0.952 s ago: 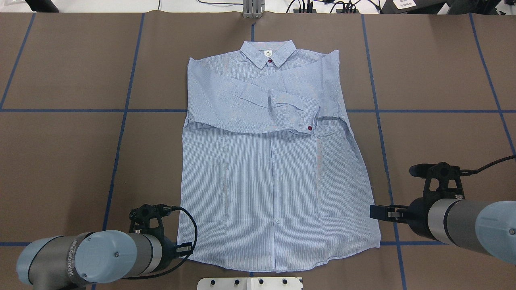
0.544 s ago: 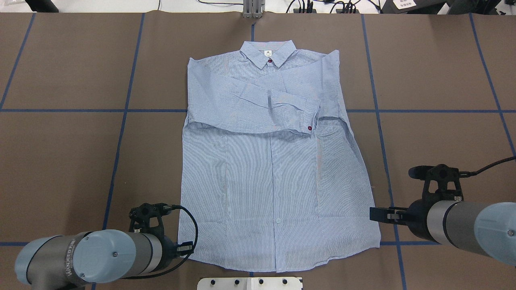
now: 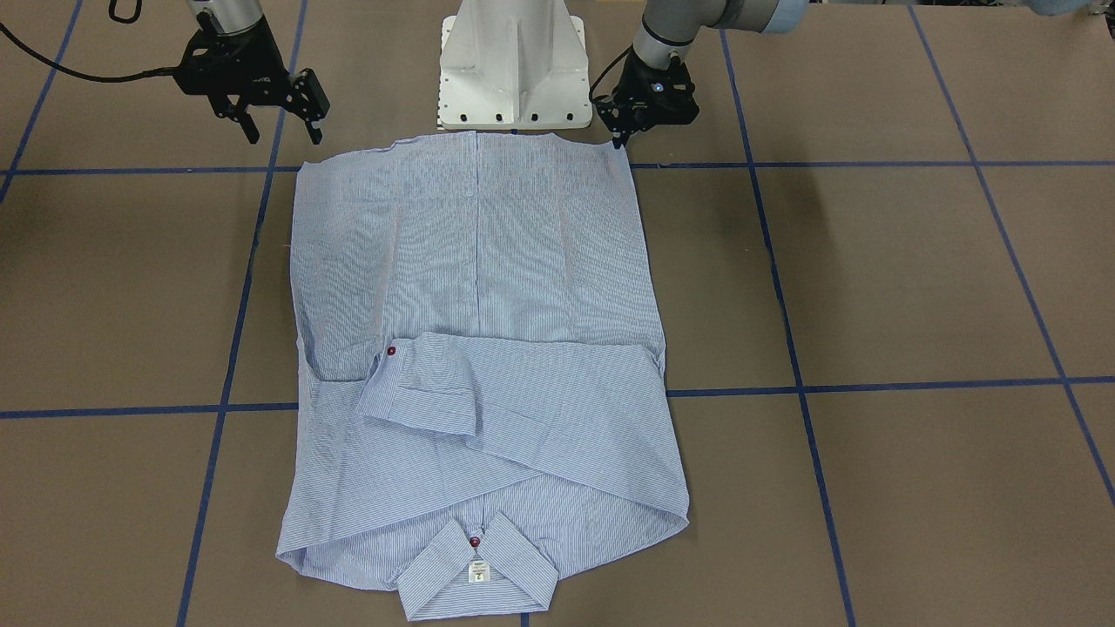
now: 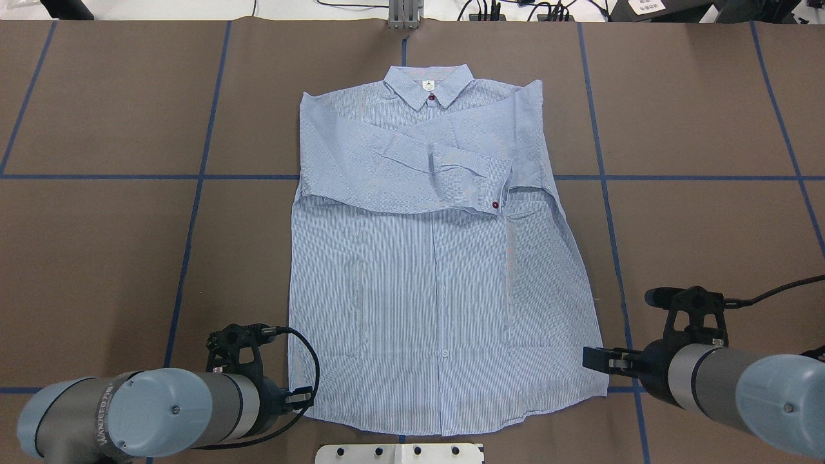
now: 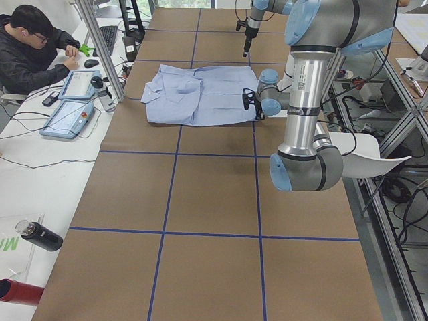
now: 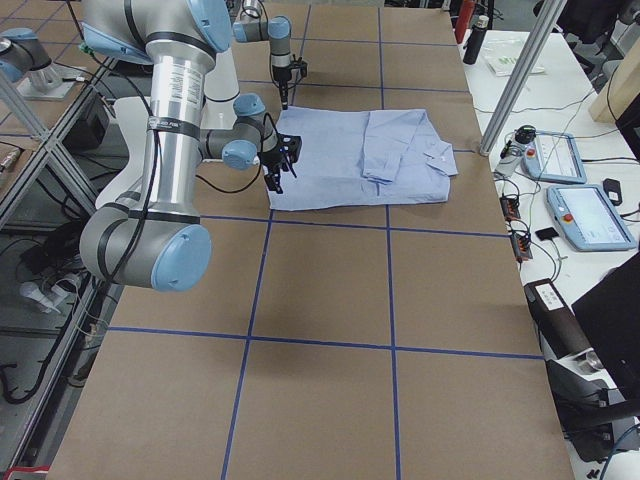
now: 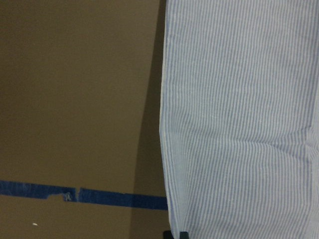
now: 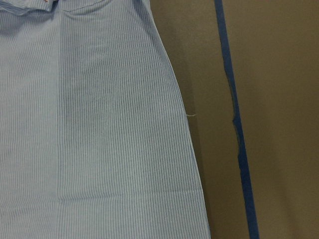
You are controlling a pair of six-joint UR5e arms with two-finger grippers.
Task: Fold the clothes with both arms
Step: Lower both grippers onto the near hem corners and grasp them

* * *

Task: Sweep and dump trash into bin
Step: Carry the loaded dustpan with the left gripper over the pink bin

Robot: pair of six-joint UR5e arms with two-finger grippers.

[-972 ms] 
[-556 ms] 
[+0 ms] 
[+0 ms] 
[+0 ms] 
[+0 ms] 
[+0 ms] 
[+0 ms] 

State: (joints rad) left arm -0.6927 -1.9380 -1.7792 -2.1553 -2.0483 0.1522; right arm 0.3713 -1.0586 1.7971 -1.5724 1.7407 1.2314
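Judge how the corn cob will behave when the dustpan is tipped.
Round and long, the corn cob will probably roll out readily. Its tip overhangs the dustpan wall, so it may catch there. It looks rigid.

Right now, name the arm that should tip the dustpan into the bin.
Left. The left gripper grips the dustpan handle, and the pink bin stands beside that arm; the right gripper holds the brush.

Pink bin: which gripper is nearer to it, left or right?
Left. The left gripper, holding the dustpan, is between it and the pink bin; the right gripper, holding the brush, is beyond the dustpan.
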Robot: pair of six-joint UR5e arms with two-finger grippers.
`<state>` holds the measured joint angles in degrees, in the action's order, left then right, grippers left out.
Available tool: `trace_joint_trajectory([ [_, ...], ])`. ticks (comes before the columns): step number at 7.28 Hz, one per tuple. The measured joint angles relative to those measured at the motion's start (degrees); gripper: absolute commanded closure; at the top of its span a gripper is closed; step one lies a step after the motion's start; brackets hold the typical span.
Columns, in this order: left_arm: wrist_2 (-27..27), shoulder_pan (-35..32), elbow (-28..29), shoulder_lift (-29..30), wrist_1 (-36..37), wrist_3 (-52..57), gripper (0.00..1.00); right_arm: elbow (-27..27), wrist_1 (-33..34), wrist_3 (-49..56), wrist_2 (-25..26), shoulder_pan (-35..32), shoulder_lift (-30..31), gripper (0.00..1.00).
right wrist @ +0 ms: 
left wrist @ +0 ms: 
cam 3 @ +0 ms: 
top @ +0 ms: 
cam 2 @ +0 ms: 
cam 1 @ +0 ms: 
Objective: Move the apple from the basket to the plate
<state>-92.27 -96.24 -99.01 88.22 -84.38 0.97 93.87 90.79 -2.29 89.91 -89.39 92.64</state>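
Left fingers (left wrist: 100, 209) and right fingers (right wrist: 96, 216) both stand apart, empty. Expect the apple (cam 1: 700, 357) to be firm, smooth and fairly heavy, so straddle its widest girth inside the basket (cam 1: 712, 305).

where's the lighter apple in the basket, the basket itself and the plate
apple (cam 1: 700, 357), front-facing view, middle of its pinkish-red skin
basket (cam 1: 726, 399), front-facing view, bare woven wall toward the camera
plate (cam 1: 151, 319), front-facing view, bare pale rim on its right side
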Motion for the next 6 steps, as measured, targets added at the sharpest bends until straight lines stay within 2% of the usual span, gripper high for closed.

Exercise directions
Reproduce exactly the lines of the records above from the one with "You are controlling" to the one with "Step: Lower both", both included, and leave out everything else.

Solution to the problem
You are controlling a pair of six-joint UR5e arms with two-finger grippers.
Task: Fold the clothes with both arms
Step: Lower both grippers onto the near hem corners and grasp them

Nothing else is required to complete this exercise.